→ WORK TASK: Among the entries below, tally the lines that include "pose", and give the number alone.

→ DATA SHOWN:
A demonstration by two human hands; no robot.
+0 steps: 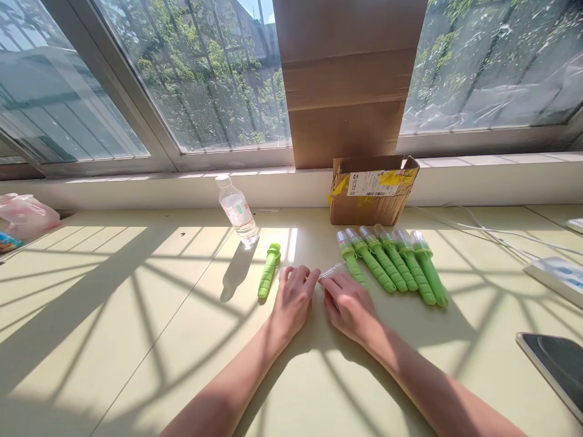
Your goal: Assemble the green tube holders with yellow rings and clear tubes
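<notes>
My left hand (297, 297) rests low over the table with its fingers curled together; what they grip is mostly hidden. Just to the right, my right hand (350, 304) is closed at a clear plastic tube (334, 269), whose end shows above the fingers. A green, segmented, bamboo-like stick (269, 271) without a clear cap lies left of my left hand. Beyond my right hand lies a slanted row of several similar green sticks (394, 261) with clear caps on their far ends; the nearest is partly behind that hand.
A water bottle (239, 212) stands at the back left. An open cardboard box (371, 203) sits by the window ledge. At the right are a phone (553, 364), a power strip (558, 273) and white cables (496, 229). A pink plastic bag (27, 215) lies far left.
</notes>
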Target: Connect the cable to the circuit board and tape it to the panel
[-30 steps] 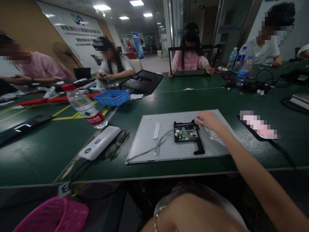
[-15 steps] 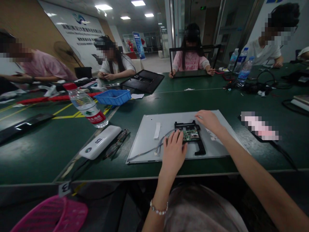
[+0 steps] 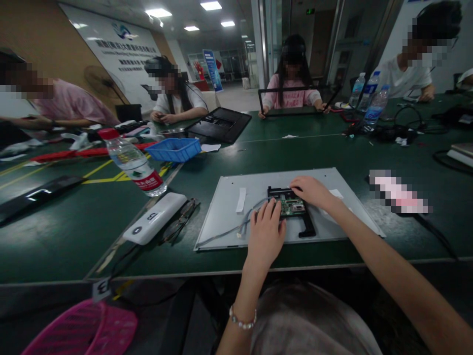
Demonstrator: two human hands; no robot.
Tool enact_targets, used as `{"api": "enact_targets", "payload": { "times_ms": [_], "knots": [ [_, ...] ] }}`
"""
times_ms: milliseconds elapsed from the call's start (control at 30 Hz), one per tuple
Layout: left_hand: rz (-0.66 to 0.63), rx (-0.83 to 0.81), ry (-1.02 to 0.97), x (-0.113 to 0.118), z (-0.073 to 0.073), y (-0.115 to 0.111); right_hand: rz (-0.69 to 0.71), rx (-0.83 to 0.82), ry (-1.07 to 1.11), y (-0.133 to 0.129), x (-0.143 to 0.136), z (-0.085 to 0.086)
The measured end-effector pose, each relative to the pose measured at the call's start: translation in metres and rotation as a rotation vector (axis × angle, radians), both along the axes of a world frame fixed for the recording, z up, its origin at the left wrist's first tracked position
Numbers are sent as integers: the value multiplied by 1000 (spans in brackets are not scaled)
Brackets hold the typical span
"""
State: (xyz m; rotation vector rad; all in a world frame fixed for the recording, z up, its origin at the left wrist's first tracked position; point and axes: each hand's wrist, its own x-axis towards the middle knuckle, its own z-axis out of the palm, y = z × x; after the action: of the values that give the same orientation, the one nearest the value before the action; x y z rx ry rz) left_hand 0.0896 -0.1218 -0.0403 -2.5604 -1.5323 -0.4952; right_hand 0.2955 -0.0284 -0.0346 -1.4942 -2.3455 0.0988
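A black plastic frame [image 3: 308,223] with a green circuit board [image 3: 293,207] in it lies on a flat, pale grey panel [image 3: 225,197] in front of me. My left hand [image 3: 266,229] is closed over the frame's left side, fingers bent across the edge, the thumb on the near side. At the far right corner, the bent fingers of my right hand [image 3: 308,190] grip the frame and partly cover it. Grey cables [image 3: 236,228] run from under my left hand across the panel. A white strip [image 3: 241,200] is stuck to the panel's left part.
To the left are a white power bank [image 3: 155,218], folded glasses [image 3: 180,222], a leaning water bottle [image 3: 135,165] and a blue tray [image 3: 174,150]. A phone [image 3: 401,192] with a cable is on the right. A pink basket [image 3: 118,325] sits below. Other people sit around the table.
My right hand has shifted left and slightly nearer, onto the frame's far right corner. My left hand and the frame stay put. Across the table, a person has lowered a black rectangular frame.
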Motion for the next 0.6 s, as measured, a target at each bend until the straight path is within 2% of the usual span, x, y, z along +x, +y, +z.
{"api": "enact_targets", "payload": {
  "times_ms": [200, 467, 600],
  "knots": [
    [-9, -5, -10, -1, 2, -1, 12, -15, 51, -3, 2, 3],
    [-25, -4, -36, -1, 2, 0, -110, 10, 85, -9, 23, 14],
    [-22, -9, -37, -1, 2, 0, -118, -31, 105, -11, 29, 18]
  ]
}}
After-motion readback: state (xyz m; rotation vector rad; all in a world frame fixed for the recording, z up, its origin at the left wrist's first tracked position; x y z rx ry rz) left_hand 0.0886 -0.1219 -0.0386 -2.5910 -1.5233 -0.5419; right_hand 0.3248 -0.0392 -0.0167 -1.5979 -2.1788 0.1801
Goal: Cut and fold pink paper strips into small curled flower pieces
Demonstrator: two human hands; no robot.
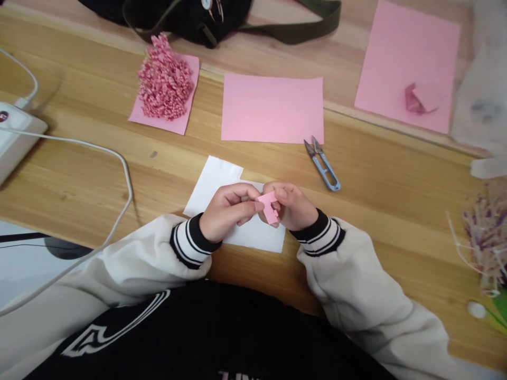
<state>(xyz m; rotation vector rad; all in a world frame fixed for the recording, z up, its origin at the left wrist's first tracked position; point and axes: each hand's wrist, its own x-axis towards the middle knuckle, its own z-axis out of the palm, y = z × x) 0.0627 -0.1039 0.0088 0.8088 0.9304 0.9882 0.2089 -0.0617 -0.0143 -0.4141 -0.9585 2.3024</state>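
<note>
A small pink paper piece [269, 209] with a notched right edge is held between both hands. My left hand [232, 210] pinches its left side between thumb and fingers. On its upper right side, my right hand [292, 203] grips it with the thumb on top; some of its fingers are hidden. Below the hands lie white paper sheets [257, 235], partly covered by them. Blue thread snips [325, 170] rest on the wooden table beyond my right hand, their tips near the corner of a flat pink sheet [273, 108].
Pink flower sprigs [166, 82] lie on pink paper at the upper left. A white power strip [18, 134] and cable are at left. A black bag [178, 18] is at the back. Another pink sheet [412, 53] holds crumpled paper. Dried stems [489, 237] are at right.
</note>
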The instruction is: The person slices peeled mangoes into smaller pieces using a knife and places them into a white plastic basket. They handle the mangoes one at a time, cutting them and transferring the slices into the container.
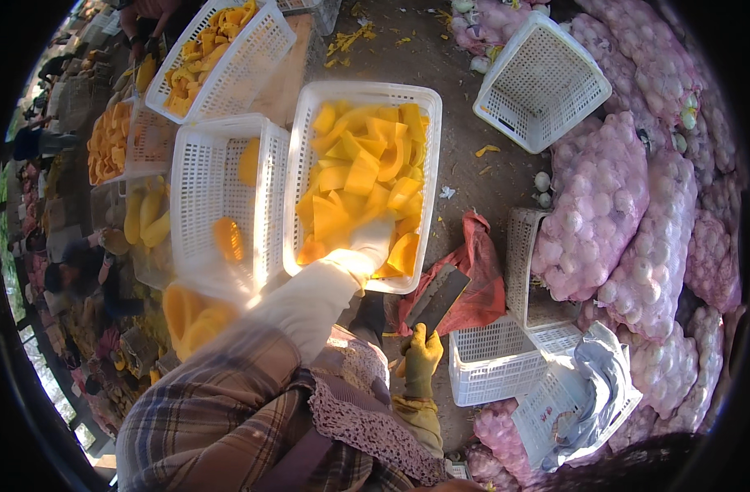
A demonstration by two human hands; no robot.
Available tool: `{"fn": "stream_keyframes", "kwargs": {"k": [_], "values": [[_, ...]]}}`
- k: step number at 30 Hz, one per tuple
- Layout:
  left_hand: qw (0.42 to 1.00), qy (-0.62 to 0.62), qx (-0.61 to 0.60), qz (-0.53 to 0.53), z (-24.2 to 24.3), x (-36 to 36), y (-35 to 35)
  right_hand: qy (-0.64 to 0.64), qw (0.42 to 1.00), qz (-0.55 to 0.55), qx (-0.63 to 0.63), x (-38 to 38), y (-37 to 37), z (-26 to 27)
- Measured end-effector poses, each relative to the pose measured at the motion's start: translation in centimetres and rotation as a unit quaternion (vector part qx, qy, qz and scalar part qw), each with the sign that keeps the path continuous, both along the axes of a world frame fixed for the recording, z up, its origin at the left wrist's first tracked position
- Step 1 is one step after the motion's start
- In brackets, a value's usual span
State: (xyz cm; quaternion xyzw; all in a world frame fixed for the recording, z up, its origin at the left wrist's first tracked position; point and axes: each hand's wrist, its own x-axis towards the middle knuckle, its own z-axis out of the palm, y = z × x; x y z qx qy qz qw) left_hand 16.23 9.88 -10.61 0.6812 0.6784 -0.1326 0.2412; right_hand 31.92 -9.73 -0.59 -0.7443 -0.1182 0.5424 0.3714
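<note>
My left hand [374, 240], in a pale glove, reaches into a white plastic crate [433, 184] filled with cut pumpkin pieces [363, 166]. Its fingers are blurred among the pieces, and whether they grip one cannot be seen. In a yellow-green work glove, my right hand [422, 357] is closed around the handle of a cleaver [437, 297]. The broad, dark blade points up and away from me, over a red mesh sack [476, 270] on the ground. Left of the full crate, another white crate [187, 184] holds a few pumpkin pieces [228, 238].
More pumpkin fills a tilted crate [264, 46] at upper left and a crate [129, 138] beyond. Peeled pumpkins [197, 317] sit beside my left arm. White crates [544, 80] and mesh sacks of onions [593, 203] line the right. Other people work at far left.
</note>
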Motion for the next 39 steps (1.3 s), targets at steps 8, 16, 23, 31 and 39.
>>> {"fn": "stream_keyframes", "kwargs": {"k": [8,16,23,31,39], "values": [[0.977,-0.011,0.172,0.127,-5.9,1.1,-3.4,0.068,0.996,-0.061,0.024,0.9,0.4,0.4],[0.981,-0.108,-0.038,0.154,-2.0,-0.8,2.8,0.053,0.995,-0.079,-0.01,2.0,-0.7,-0.9],[0.579,-0.655,-0.085,0.478,2.5,-6.6,4.8,0.062,0.995,-0.077,-0.013,2.9,-0.5,-1.5],[0.671,-0.47,-0.02,0.573,-1.1,-14.6,15.7,-0.015,0.999,0.043,-0.021,-0.3,4.7,2.5],[0.677,-0.412,0.285,0.538,-2.3,-22.5,-2.3,-0.017,0.99,0.138,0.026,-7.4,9.3,3.7]]}}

→ FINISHED EXERCISE: 2